Beacon Gallery has the unique opportunity to meet and work with a range of artists, partners and members of the wider art community. Beacon Gallery Connections allows us to take a closer look at their personal journey, and get a better understanding of their relationship to art.

MEET THE ARTIST: LORETTA PARK

Loretta Park, a local contemporary artist, creates works that playfully engage the viewer on a 3-dimensional level. Often bright, colorful, and highly tactile in their nature, Park’s pieces utilize a wide range of materials and forms, seeking to explore the ways in which both tactile and visual elements are related and perceived by the viewer.

Born in Goshen, NY, the artist moved to Seoul, South Korea at the age of two and returned to the U.S. when she was fourteen. Given the divide and complications between expressing herself freely in both languages, Park found making art a way to convey those ideas, thoughts, and feelings in a refreshingly unrestricted sense. A 2016 graduate of the Massachusetts College of Art and Design, she continues to create and share her work with Boston and beyond.

Loretta Park’s work is currently hanging in the gallery as part of our newest exhibition, ‘Coded‘, a group show curated by Aja Johnson featuring twelve additional artists. ‘Coded’ explores how artists convey and affect messages within their artwork, as well as the ways in which the audience perceives, internalizes, and passes on those same messages. We were lucky enough to have a chance to hear from Park and learn a bit more about her experience.

What was your path to becoming an artist? How did you develop your artistic style and how has it evolved over time? 

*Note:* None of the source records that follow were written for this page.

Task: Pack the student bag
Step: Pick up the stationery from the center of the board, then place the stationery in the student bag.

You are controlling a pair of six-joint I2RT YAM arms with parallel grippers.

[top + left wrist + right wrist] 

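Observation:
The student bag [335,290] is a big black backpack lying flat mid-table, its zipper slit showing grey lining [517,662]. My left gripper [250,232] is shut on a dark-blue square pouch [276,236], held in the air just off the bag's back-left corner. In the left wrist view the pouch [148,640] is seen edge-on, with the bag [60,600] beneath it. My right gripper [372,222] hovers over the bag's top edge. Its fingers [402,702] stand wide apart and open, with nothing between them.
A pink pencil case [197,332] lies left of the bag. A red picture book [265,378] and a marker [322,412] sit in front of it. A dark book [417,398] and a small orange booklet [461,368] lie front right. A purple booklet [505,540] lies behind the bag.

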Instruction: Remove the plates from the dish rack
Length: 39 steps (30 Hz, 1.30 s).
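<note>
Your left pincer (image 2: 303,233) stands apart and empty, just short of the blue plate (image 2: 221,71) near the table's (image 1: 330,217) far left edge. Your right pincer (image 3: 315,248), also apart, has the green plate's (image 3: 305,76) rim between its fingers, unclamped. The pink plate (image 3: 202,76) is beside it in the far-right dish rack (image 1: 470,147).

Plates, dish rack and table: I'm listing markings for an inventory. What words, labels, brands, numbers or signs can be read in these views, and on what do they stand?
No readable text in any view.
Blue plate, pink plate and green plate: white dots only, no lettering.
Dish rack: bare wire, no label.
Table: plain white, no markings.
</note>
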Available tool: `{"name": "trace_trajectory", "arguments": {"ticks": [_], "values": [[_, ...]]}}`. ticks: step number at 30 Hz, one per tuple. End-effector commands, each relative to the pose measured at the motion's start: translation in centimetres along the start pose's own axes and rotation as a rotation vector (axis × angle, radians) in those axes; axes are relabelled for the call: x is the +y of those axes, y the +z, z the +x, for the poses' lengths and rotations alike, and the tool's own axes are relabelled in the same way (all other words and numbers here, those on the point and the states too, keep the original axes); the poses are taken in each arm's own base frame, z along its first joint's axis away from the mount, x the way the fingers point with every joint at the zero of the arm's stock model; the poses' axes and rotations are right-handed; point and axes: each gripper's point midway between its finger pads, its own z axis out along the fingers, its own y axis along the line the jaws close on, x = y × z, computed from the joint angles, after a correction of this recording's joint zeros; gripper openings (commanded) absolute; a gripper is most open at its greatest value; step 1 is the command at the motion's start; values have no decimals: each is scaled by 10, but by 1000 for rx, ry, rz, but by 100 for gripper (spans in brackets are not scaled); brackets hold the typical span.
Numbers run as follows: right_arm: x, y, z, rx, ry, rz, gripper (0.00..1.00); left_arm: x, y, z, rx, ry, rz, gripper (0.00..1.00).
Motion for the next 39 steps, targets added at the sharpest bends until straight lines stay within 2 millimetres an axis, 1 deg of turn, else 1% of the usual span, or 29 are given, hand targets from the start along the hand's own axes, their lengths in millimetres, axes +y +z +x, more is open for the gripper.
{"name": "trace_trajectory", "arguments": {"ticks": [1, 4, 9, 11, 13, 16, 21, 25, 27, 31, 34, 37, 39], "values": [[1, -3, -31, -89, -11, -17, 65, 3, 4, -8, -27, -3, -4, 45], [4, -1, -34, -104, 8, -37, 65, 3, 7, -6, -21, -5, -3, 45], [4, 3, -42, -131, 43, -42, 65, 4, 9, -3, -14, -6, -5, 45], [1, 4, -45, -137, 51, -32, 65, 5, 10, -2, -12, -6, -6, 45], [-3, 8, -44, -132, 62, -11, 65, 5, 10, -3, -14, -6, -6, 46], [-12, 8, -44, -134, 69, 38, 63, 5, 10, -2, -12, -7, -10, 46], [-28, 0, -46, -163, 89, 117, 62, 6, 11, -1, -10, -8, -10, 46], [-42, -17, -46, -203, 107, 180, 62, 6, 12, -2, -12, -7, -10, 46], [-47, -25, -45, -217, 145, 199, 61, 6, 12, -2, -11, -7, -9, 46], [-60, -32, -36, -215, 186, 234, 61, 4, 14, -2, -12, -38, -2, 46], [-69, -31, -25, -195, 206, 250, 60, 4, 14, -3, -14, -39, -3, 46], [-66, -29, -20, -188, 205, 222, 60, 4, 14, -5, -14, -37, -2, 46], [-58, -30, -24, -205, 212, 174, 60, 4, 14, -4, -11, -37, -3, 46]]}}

I was pre-med in college and was determined to go to medical school. Then, I took a sculpture class during my first semester of college and decided that I’m going to do art.  When I first started making, I used second hand fabrics as my only material. I wanted to speak about how I was manipulating second hand fabrics that have past stories and embedded memories. However, I quickly realized that I was choosing second fabrics because of their physical characteristics and I was not actually interested in altering the embedded memories of the materials. This realization allowed me to expand my material choices and now I used various items to create my abstract work including wood, plastic bags, vinyl, paper, broken glass, trimmer line, and push pins. 

Loretta Park, Leap Date

What inspires your work? How do you decide on a subject matter? Do you have any particular routines to motivate your creativity? 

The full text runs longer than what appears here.